╭─ INFORMATION

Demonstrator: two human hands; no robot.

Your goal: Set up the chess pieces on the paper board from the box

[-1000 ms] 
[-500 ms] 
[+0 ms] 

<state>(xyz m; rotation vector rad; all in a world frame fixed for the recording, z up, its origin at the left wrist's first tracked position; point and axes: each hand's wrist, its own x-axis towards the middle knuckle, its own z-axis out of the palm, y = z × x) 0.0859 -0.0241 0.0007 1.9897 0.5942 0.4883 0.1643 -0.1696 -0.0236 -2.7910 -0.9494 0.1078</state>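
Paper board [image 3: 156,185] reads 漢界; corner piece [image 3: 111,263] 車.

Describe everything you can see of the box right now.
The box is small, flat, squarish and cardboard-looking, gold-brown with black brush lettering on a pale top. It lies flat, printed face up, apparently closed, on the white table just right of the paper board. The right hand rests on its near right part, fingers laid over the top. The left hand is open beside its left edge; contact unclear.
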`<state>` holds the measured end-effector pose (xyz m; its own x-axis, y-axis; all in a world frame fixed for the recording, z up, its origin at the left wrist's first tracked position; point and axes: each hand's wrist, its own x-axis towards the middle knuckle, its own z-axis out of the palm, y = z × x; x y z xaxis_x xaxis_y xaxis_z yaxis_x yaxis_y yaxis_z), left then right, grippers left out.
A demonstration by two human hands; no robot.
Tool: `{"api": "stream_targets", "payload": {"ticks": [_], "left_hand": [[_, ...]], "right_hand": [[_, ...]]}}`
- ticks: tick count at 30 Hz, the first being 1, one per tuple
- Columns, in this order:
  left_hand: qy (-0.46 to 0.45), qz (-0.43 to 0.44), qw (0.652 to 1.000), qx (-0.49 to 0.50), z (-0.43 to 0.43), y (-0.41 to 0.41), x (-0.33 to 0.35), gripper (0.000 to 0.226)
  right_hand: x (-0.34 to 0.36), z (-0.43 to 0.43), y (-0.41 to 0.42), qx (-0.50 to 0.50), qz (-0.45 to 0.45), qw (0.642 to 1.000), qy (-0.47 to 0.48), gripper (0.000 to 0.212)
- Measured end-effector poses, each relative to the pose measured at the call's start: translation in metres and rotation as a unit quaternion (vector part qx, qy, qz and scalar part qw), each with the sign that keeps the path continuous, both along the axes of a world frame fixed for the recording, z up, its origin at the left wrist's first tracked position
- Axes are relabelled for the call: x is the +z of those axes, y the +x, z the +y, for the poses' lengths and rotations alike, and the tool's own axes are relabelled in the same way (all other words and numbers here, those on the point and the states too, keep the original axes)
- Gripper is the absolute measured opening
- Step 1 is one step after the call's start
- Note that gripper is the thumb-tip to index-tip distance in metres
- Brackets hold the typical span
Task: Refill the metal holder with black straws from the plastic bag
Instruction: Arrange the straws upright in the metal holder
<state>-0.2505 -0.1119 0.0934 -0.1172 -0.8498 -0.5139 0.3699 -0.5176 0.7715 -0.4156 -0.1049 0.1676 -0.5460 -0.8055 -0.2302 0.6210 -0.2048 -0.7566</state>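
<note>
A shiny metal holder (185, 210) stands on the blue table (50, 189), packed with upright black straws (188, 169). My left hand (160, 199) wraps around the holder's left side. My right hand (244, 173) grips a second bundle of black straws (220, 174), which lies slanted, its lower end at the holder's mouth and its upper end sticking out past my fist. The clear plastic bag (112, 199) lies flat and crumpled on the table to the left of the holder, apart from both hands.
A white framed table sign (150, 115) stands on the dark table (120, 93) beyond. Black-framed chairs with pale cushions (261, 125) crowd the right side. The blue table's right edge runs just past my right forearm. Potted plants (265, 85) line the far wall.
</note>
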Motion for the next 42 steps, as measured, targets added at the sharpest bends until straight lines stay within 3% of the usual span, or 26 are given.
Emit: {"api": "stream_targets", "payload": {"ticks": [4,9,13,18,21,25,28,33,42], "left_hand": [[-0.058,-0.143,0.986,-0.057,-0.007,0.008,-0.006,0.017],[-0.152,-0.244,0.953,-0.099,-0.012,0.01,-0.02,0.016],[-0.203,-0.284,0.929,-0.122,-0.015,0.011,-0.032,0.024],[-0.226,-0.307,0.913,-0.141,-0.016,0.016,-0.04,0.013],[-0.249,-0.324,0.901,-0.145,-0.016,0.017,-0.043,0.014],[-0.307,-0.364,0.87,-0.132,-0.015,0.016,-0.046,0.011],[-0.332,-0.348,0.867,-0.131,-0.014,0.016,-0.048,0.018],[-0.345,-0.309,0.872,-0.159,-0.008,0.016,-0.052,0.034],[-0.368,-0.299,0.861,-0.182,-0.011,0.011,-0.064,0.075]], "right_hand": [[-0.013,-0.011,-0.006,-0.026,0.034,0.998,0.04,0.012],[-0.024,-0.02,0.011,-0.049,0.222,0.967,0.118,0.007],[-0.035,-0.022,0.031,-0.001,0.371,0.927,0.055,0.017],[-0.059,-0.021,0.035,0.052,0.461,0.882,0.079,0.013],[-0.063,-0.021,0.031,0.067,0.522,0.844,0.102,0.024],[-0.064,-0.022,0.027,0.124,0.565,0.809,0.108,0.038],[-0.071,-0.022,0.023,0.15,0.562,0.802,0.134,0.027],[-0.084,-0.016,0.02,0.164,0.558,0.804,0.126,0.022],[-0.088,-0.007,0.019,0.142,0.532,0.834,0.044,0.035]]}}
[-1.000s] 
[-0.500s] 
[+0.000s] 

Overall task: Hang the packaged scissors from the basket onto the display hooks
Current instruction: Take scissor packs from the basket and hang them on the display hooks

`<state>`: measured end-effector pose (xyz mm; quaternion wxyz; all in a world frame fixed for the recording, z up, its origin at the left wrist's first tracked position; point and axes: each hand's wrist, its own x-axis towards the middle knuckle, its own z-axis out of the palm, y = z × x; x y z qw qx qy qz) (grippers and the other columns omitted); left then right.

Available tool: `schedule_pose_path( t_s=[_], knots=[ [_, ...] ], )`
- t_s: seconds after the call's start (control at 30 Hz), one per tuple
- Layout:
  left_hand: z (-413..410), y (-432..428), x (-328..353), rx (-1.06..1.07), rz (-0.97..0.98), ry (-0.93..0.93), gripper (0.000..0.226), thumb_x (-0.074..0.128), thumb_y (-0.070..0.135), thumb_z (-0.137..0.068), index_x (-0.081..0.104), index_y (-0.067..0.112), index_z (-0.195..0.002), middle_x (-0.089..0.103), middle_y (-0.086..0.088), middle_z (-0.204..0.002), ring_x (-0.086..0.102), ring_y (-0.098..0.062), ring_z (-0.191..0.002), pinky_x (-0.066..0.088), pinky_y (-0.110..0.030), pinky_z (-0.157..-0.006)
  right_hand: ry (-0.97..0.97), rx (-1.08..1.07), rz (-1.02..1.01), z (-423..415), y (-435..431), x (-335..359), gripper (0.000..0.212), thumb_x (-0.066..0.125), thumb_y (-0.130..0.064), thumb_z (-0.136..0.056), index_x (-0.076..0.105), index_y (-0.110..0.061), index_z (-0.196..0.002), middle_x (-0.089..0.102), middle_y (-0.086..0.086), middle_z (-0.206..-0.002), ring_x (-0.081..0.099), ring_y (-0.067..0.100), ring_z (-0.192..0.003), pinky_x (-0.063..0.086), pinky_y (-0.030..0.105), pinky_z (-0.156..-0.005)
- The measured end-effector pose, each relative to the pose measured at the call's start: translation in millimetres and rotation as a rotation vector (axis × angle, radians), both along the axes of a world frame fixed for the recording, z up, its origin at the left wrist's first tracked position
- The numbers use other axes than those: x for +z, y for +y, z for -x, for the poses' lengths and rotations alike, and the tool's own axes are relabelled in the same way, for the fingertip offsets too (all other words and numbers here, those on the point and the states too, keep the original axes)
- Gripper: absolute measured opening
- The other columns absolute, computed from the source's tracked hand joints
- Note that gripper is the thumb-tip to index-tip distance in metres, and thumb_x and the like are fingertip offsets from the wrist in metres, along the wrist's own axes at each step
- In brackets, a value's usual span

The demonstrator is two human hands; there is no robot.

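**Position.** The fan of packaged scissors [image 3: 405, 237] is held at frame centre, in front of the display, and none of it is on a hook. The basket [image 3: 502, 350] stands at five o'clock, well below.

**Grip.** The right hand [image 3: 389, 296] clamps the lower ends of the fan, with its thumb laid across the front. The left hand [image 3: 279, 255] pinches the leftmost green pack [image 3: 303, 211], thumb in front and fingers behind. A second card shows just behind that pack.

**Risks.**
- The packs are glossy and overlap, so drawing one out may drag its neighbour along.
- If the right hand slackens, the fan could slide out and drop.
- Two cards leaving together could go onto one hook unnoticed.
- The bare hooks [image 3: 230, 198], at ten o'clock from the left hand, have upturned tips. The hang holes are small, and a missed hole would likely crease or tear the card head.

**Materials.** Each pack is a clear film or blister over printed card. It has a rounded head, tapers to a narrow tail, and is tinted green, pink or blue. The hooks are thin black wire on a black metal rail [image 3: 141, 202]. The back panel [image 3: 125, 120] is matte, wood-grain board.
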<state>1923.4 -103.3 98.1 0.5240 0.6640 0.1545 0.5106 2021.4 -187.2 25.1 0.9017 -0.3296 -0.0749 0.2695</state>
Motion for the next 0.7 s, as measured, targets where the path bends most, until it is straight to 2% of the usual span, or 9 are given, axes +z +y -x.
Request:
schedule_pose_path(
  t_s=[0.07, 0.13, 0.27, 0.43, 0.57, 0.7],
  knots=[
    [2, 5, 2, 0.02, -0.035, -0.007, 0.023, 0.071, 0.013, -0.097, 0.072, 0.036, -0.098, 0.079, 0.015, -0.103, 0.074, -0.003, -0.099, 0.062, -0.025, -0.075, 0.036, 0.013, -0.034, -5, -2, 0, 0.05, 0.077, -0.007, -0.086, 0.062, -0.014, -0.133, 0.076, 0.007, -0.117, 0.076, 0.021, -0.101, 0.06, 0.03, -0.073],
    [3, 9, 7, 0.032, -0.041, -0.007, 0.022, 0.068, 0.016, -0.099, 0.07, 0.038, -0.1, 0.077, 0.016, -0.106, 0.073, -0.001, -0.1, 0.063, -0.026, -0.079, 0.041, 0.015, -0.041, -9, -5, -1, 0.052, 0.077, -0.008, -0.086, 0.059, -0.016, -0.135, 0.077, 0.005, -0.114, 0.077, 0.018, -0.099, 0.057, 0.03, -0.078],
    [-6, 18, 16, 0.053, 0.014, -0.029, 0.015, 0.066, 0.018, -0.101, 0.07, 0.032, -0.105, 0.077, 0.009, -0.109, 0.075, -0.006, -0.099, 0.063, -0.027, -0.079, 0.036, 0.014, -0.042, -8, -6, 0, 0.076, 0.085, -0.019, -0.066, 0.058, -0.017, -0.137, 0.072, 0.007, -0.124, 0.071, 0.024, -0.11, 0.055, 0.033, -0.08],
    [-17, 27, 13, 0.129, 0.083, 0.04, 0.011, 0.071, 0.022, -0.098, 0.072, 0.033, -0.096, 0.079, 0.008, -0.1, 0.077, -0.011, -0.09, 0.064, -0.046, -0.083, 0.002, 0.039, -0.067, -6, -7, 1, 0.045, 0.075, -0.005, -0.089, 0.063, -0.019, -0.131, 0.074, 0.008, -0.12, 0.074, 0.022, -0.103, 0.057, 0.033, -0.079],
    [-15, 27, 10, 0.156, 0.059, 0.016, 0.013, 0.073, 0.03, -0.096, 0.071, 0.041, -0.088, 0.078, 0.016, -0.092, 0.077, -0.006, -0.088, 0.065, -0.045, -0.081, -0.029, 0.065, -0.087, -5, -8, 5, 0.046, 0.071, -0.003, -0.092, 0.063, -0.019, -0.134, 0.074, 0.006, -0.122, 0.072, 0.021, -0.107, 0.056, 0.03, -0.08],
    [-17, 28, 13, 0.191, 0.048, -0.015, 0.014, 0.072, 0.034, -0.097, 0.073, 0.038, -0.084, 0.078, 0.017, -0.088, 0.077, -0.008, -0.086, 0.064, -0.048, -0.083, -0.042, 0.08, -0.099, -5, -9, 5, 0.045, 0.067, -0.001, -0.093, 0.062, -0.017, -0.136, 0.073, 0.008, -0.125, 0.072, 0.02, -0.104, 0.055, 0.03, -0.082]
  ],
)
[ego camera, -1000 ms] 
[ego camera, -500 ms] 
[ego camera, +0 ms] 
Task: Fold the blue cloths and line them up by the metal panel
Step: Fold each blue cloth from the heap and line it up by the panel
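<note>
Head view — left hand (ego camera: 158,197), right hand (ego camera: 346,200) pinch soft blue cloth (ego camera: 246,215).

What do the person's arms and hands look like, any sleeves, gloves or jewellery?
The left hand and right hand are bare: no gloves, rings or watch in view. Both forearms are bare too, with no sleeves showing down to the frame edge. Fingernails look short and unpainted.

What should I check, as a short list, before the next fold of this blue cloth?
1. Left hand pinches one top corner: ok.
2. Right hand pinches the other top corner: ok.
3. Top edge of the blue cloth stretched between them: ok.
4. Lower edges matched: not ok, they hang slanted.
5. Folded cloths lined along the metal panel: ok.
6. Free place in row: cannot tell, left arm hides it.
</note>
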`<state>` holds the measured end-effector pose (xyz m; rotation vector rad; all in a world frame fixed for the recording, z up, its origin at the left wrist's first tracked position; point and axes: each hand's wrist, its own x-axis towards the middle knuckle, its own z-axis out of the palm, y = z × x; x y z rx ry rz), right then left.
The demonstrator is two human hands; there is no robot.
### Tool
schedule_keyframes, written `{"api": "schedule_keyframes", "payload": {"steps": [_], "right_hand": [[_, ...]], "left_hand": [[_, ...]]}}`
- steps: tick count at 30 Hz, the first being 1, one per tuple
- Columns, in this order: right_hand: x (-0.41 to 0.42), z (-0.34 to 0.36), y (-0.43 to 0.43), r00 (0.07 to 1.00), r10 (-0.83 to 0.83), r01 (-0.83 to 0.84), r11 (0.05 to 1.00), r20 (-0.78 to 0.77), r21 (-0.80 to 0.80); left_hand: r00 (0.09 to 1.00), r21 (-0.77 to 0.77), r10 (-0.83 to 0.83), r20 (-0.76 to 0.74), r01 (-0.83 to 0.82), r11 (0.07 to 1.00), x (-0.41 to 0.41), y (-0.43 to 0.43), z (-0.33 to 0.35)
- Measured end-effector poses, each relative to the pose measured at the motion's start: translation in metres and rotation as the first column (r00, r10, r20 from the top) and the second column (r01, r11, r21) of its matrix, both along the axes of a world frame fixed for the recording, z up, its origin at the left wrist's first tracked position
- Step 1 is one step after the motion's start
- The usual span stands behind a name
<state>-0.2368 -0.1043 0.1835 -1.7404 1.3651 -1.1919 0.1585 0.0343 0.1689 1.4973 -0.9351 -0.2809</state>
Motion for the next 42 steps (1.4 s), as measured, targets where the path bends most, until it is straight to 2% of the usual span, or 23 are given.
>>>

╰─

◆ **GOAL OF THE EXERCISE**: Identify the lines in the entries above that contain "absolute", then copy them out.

◆ **TASK RESPONSE**:
- Gripper is the absolute measured opening
- Gripper: absolute measured opening
- The other columns absolute, computed from the source's tracked hand joints

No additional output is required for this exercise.